C1M consists of significant herniation of the cerebellar tonsils through the foramen magnum. Reasonable criteria for this diagnosis include herniation of one or both tonsils at least 5 mm below the foramen magnum accompanied by other C1M features, such as syringomyelia.¹⁰ The tonsillar tip may be pointed, carrying further pathologic significance, or be blunt and rounded, causing less concern. The foramen magnum will appear crowded, with a lack of CSF surrounding the tonsils on T2-weighted magnetic resonance (MR) imaging. In addition, accurate diagnostic guidelines should include the absence of an intracranial mass lesion or hydrocephalus. The liberal use of MR imaging over the last 20 years has greatly facilitated the diagnosis of C1M and increased its apparent incidence. The true incidence of C1M is not known. However, in 7,400 brain dissections, Friede¹¹ found 2 cases plus 46 additional examples of “chronic tonsillar herniation,” which may include many patients who are now classified as having a C1M.

In an early review of 800 MR imaging examinations, one study¹² noted that “normal” or “asymptomatic” patients might have tonsils that extend 3 mm below the foramen magnum. The tonsillar herniation was much more likely to be pathologic when it exceeded 5 mm. Similarly, Barkovich et al¹³ studied 200 normal patients and 25 patients with a “firm” diagnosis of C1M. A distance of 2 mm below the foramen magnum was considered the lowest extent of the tonsils in normal patients (specificity of 98.5%, including three false-positive results, and sensitivity of 100%). A distance of 3 mm below the foramen magnum was considered the lowest extent in normal patients (sensitivity of 96% and specificity of 99.5%). An additional study has documented ascent of the tonsils with increasing age.¹⁴

From these studies, it is clear that the practicing pediatric neurosurgeon will see frequent exceptions to the measurements listed above. These studies are useful in screening patients, but the symptom complexes must be analyzed together with the radiologic findings. Patients imaged early in life for unrelated reasons and asymptomatic for Chiari symptomatology may have very impressive MR images. Observing numerous patients in this category who are without symptoms or a syrinx has led us to advocate a conservative approach to intervention. However, operative intervention should be considered for patients with a large syrinx and unimpressive hindbrain herniation and no other cause for the syrinx.

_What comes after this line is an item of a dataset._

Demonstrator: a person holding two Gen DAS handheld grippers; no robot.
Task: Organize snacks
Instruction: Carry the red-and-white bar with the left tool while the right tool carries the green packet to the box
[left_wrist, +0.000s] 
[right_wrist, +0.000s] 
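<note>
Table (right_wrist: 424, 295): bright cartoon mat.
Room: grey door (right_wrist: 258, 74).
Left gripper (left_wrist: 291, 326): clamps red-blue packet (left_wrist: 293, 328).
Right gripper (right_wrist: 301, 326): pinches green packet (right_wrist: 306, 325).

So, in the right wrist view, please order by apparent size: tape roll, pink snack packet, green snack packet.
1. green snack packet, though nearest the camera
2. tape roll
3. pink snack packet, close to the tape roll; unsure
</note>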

Other associated radiologic anomalies occur infrequently; they most commonly include atlanto-occipital assimilation, basilar invagination, and fused cervical vertebrae. These findings are important to know before surgical positioning.

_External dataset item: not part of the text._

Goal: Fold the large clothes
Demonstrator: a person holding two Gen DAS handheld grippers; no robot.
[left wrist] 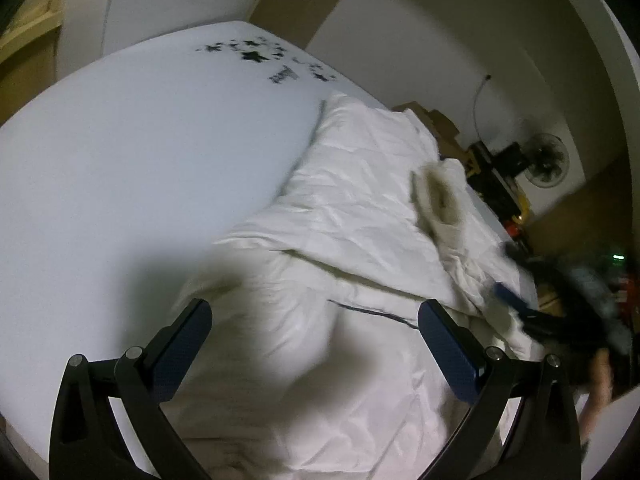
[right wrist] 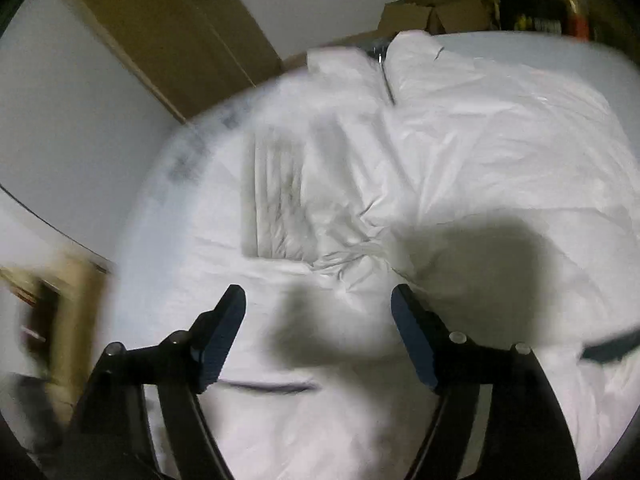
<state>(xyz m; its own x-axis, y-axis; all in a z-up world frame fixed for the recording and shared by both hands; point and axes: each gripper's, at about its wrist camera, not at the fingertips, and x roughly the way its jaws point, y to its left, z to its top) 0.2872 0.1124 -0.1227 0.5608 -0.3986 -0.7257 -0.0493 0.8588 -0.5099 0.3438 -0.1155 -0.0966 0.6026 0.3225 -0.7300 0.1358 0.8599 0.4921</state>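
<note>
A large white puffy jacket (left wrist: 360,208) lies crumpled on the white bed (left wrist: 140,140), along its right side. A beige furry part (left wrist: 436,196) rests on top of it. My left gripper (left wrist: 314,316) hovers open over the jacket's near end with nothing between its fingers. In the right wrist view the jacket (right wrist: 460,140) fills the middle, with its dark zipper (right wrist: 387,84) at the far end and a ribbed band (right wrist: 276,188) to the left. My right gripper (right wrist: 318,296) stands open above the fabric, holding nothing. One of its blue pads (left wrist: 512,300) shows blurred in the left wrist view.
Black star prints (left wrist: 256,54) mark the far end of the bed. Cardboard boxes (right wrist: 436,12) and a dark fan (left wrist: 546,160) stand beyond the bed by the wall. A brown wooden panel (right wrist: 172,28) rises at the back left. A person's hand (left wrist: 596,384) shows at the right edge.
</note>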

The combination of hydrocephalus and a C1M is a special subject and is covered later in this chapter. It must be excluded before a family is advised on a course of action.

Chiari 2 Malformations

Patients with a C2M are characterized by (1) elongation and caudal displacement of the cerebellar vermis and brainstem structures, (2) the presence of a myelomeningocele or encephalocele in virtually all cases, and (3) hydrocephalus in the majority of cases. Syringomyelia is also commonly seen in this situation (40 to 95%), especially in the lower cervical cord. Other anomalies associated with C2M (see box “▶ Findings Associated with Chiari 2 Malformations”) comprise a set of cranial and spinal malformations. None of these findings is in itself pathognomonic for a hindbrain hernia, but their coexistence is suggestive of a C2M (▶ Fig. 16.8 and ▶ Fig. 16.9). Studies that might be performed in addition to computed tomography (CT) and MR imaging include sleep studies to evaluate for sleep apnea, swallowing studies to demonstrate cricopharyngeal achalasia, and laryngoscopy to verify movement of the vocal cords.